Epithelial cells. Airway epithelium is another airway lining cell critically involved in asthma
(Polito and Proud 1998). The generation of inflammatory mediators, recruitment and activation
of inflammatory cells, and infection by respiratory viruses can cause epithelial cells to produce
more inflammatory mediators or to injure the epithelium itself. The repair process, following
injury to the epithelium, may be abnormal in asthma, thus furthering the obstructive lesions that
occur in asthma.
Inflammatory Mediators
Chemokines are important in recruitment of inflammatory cells into the airways and are mainly
expressed in airway epithelial cells (Zimmermann et al. 2003). Eotaxin is relatively selective for
eosinophils, whereas thymus and activation-regulated chemokines (TARCs) and
macrophage-derived chemokines (MDCs) recruit Th2 cells.

Cytokines direct and modify the inflammatory response in asthma and likely determine its
severity. Th2-derived cytokines include IL-5, which is needed for eosinophil differentiation and
survival, and IL-4 which is important for Th2 cell differentiation and with IL-13 is important for
IgE formation.

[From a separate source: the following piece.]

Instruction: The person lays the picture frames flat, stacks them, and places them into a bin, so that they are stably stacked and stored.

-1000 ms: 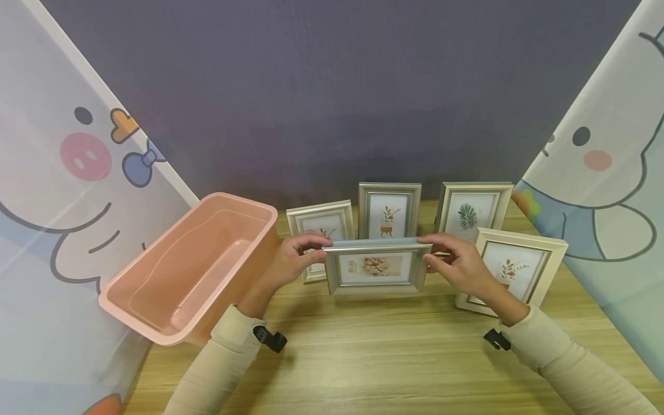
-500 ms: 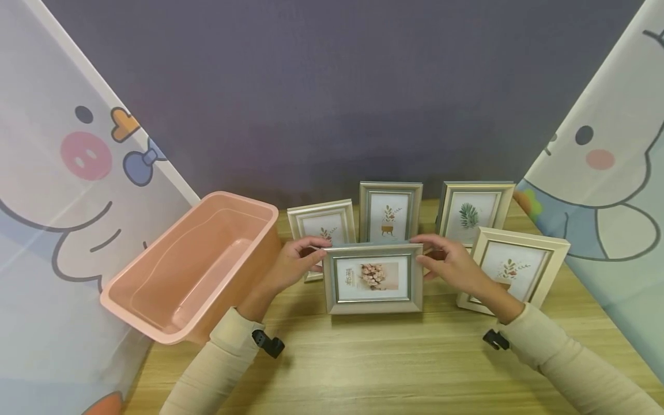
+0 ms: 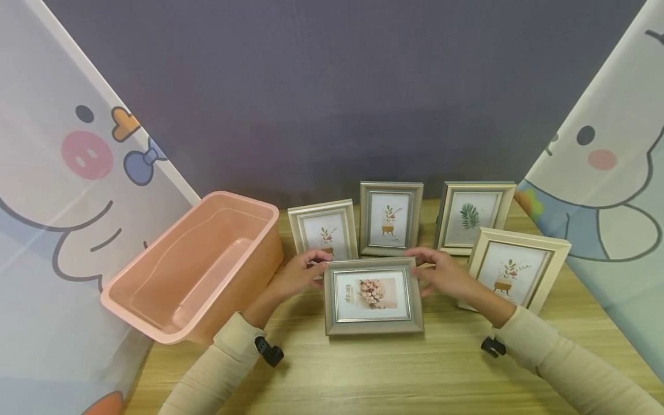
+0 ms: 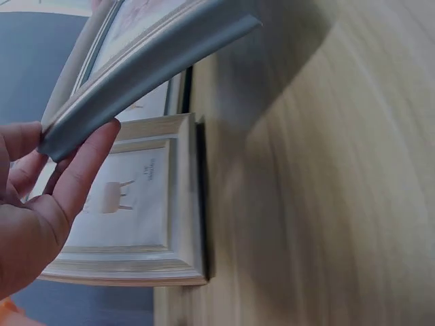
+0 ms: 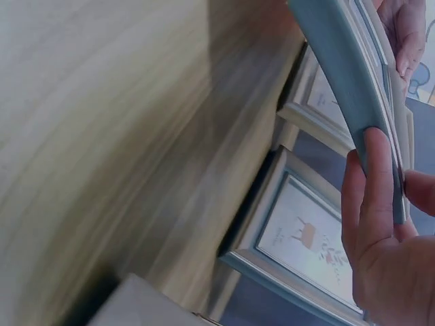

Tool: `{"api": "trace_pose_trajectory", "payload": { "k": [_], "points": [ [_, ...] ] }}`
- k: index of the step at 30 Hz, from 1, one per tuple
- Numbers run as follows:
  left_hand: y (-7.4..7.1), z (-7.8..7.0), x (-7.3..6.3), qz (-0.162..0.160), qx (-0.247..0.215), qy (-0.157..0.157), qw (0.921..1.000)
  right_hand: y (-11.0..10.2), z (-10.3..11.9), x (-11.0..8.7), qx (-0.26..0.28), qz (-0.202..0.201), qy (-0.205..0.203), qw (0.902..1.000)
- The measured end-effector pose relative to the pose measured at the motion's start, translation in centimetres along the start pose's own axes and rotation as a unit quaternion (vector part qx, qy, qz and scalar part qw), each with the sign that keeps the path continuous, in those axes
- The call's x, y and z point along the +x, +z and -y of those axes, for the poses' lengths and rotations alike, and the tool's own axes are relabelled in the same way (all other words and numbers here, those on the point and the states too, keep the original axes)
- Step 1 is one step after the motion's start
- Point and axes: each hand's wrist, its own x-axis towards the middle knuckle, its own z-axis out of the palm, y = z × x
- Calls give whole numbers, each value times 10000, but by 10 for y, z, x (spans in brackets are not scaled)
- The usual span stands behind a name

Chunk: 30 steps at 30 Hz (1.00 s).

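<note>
The held picture frame (image 3: 373, 262) has just tipped face-up and come toward the bench's (image 3: 373, 374) near edge, uncovering the standing frame (image 3: 390, 222) behind. The left hand's (image 3: 297, 276) fingers pinch its far left corner; it spans mid-bench between both hands; the right hand's (image 3: 445, 278) fingers pinch near its far right corner. Bench contact is unclear.

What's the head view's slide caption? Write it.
Left hand and right hand hold one picture frame, four others standing nearby.
</note>
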Motion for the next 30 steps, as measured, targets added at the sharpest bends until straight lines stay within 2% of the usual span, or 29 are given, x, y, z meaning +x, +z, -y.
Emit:
{"api": "trace_pose_trajectory", "payload": {
  "k": [7, 19, 24, 30],
  "points": [
    [5, 11, 0, 194, 96, -44, 9998, 7, -9, 1, 222, 143, 246, 9993],
    [8, 28, -1, 403, -39, -501, 9979, 17, -18, 4, 313, 374, 446, 9978],
    [9, 31, -2, 486, -33, -646, 9967, 21, -22, 5, 359, 472, 463, 9972],
    [13, 33, -1, 522, 82, -799, 9954, 25, -27, 5, 6, 404, 568, 9976]
  ]
}}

Key cytokines include IL-1β and tumor necrosis factor-α (TNF-α), which amplify
the inflammatory response, and granulocyte-macrophage colony-stimulating factor (GM-CSF),
which prolongs eosinophil survival in airways. Recent studies of treatments directed toward
single cytokines (e.g., monoclonal antibodies against IL-5 or soluble IL-4 receptor) have not
shown benefits in improving asthma outcomes.
Cysteinyl-leukotrienes are potent bronchoconstrictors derived mainly from mast cells. They
are the only mediator whose inhibition has been specifically associated with an improvement in
lung function and asthma symptoms (Busse 1996; Leff 2001). Recent studies have also shown
leukotriene B4 can contribute to the inflammatory process by recruitment of neutrophils (Gelfand
and Dakhama 2006).
Nitric oxide (NO) is produced predominantly from the action of inducible NO synthase in airway
epithelial cells; it is a potent vasodilator (Deykin et al. 2002; Strunk et al. 2003). Measurements
of fractional exhaled NO (FeNO) may be useful for monitoring response to asthma treatment
because of the purported association between FeNO and the presence of inflammation in
asthma (Green et al. 2002).
Immunoglobulin E
IgE is the antibody responsible for activation of allergic reactions and is important to the
pathogenesis of allergic diseases and the development and persistence of inflammation. IgE
attaches to cell surfaces via a specific high-affinity receptor. The mast cell has large numbers of
IgE receptors; these, when activated by interaction with antigen, release a wide variety of
mediators to initiate acute bronchospasm and also to release pro-inflammatory cytokines to
perpetuate underlying airway inflammation (Boyce 2003; Sporik et al. 1995). Other cells,
basophils, dendritic cells, and lymphocytes also have high-affinity IgE receptors.
The development of monoclonal antibodies against IgE has shown that the reduction of IgE is
effective in asthma treatment (Busse et al. 2001; Holgate et al. 2005). These clinical
observations further support the importance of IgE to asthma.